If the firm specialises in a certain area, and it is very complex, it can require someone on the team who used to be on the business side to give advice and ensure the right level of knowledge, specifically for something like algo trading. Allowing people to have coverage of several types of product, market, report or abuse helps to make it interesting.

For offshoring, it is critical to have some sort of competent management in the offshore location who can be trusted and understand the goals of the offshore programme and who can then build that function. Local hires are unlikely to know the firm, the people at HQ, the operation, systems and culture. If those obstacles are overcome, then there is a great opportunity as there are some very bright people available remotely who can be trained and nurtured and they are often better qualified. Good training, systems and connectivity back to the hub locations must be available; but the challenge is finding that person to build under and around.

There is also a need for the right Level 2 team back at HQ to work in partnership with the offshore team, who need to be given a chance. If that time is invested in them, it can work well. It is not always as cheap as first hoped; finding the quality people, training them and getting everyone involved requires travel, time, money and infrastructure. Regulators have been known to visit offshore operations to scope out if they are being run on the cheap. Is there a Bloomberg terminal or access to market information? Who works there and are they well managed? But if you can achieve critical mass and get the operation working, it does have the potential to provide longer term cost savings. Sometimes this can be the only way to clear vast amounts of alerts effectively. It can free up a lot of “dead” time spent assembling MI and governance decks, which does not require specialist knowledge and can be done elsewhere.

The conversation turned to budgets and imperatives from senior management. One panellist said he is being asked to do more with less. Funds are available now to spend on tech, but not people. He concluded that he can do a little more with less but there comes a point where it is not possible to be as effective. Another panellist qualified this view and said there is more transparency on cost, what is spent and the headcount. There is understandable scrutiny of the effectiveness of the programme. The key focus is optimisation, making the most of the existing resource. While not at the start of a huge growth phase, the focus is on how best to use technology to be efficient and effective. There is certainly support to build and evolve as and when required.

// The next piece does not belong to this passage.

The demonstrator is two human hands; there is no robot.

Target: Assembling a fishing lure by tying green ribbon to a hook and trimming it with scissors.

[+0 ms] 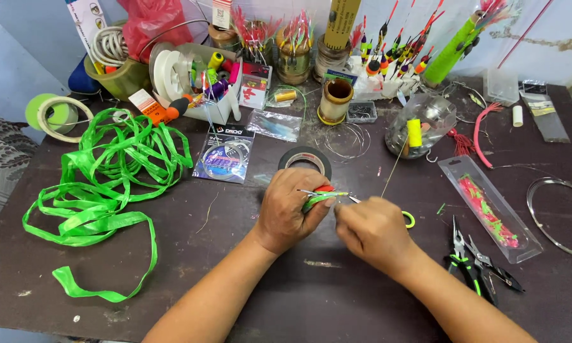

There was discussion of global inconsistencies in approach, which can be a drag on efficiency and effectiveness. This form of collaboration and communication can enable establishing global policies and approach. Regional inconsistencies for similar use cases make no sense. Even with these in place, implementation across the regions can itself be inconsistent. The panel pointed out the increasing influence of lead regulators, the audit approach and the requirements of a global client base – this can demand a global view to get the most accurate picture. A practical solution is adoption of a minimum standard, rather than a maximum, which aims for equivalence rather than replication.

The final talking point was the concept behind outcomes-based regulation as the future that was surfaced by FCA’s Chris Woolard in a speech in October 2019. The panel all agreed that the regulator will not be letting go of the basics that demand surveillance for risks that apply to a business. The requirement is that market abuse is being appropriately policed. FCA is wondering how it can harness technology itself to be more efficient and effective. But everyone needs confidence as they go down this parallel path and the mainstream legacy platforms and approach start to be retired. They are willing to engage and think about this journey, but the bottom line is the solid need for a programme that is working and based on the risk assessment.